Warning: Possible thread hijacking post.
That is an interesting, albeit erroneous, take on history.
Someone obviously forgot to tell the Vietcong operating against the 1st Australian Task Force in Phuoc Tuy Province that the insurgency was over after the Tet Offensive. The province was not really 'pacified' (such as it was) until the early '70s, and that was not for the want of trying. The casualty statistics for both sides speak for themselves. As for NVA action - the defeat of an NVA Regiment at the Battle of Long Tan a few years earlier would appear to have curbed their enthusiasm for 'conventional' operations in the Province. The records available here in Australia (particularly from the Australian Army Training Team Vietnam [AATTV] which operated over the entire country) suggest that the insurgency remained equally as virulent in other provinces, long after Tet .
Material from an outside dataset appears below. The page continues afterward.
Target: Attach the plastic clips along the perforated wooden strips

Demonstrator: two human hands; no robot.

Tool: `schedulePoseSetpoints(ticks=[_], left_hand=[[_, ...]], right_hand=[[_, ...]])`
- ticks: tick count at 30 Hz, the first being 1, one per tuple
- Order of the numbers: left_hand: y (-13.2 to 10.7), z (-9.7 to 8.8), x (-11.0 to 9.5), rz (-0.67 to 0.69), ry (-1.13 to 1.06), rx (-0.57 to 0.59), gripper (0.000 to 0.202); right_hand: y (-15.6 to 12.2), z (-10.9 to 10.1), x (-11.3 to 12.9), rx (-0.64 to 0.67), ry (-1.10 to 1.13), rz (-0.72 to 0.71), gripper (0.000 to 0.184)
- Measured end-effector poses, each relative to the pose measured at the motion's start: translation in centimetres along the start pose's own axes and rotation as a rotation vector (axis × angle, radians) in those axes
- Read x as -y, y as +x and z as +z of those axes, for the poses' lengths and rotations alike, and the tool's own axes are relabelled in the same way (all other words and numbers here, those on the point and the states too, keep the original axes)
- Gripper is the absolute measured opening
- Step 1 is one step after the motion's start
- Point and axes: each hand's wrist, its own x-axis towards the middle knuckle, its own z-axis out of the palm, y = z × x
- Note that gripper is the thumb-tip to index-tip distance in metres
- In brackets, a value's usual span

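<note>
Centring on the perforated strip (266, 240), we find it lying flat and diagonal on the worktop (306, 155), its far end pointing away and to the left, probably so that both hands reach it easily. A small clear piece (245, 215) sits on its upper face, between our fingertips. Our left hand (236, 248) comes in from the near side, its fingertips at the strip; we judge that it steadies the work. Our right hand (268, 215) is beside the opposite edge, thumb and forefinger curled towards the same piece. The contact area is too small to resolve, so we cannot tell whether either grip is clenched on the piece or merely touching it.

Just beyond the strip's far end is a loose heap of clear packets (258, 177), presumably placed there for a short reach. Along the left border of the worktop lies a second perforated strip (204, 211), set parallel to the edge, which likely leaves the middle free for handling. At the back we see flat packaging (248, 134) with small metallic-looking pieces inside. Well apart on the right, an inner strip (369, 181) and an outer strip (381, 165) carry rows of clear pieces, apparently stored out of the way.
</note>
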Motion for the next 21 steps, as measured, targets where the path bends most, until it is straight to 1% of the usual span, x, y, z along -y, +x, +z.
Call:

I would also note that there were quite a few years (including the period of American withdrawal) between Tet and the North's adoption of 'conventional' mech warfare to defeat the south. It is both glib and inaccurate to present Tet and the later defeat of the south as a natural, linear progression.
I suspect that part of the problem for US forces in Vietnam was the fiction that the insurgency was over post Tet, thus justifying the 'real' war that many US Commanders really were actually inclined and mentally equipped to fight.
My concluding point. Lets be very careful about generalisations. There are more than enough of them being generated about the current war by oped columnists, polemical writers and 'expert' reporters and bloggers. Ultimately they have the effect of providing intellectual obscuration rather than insight.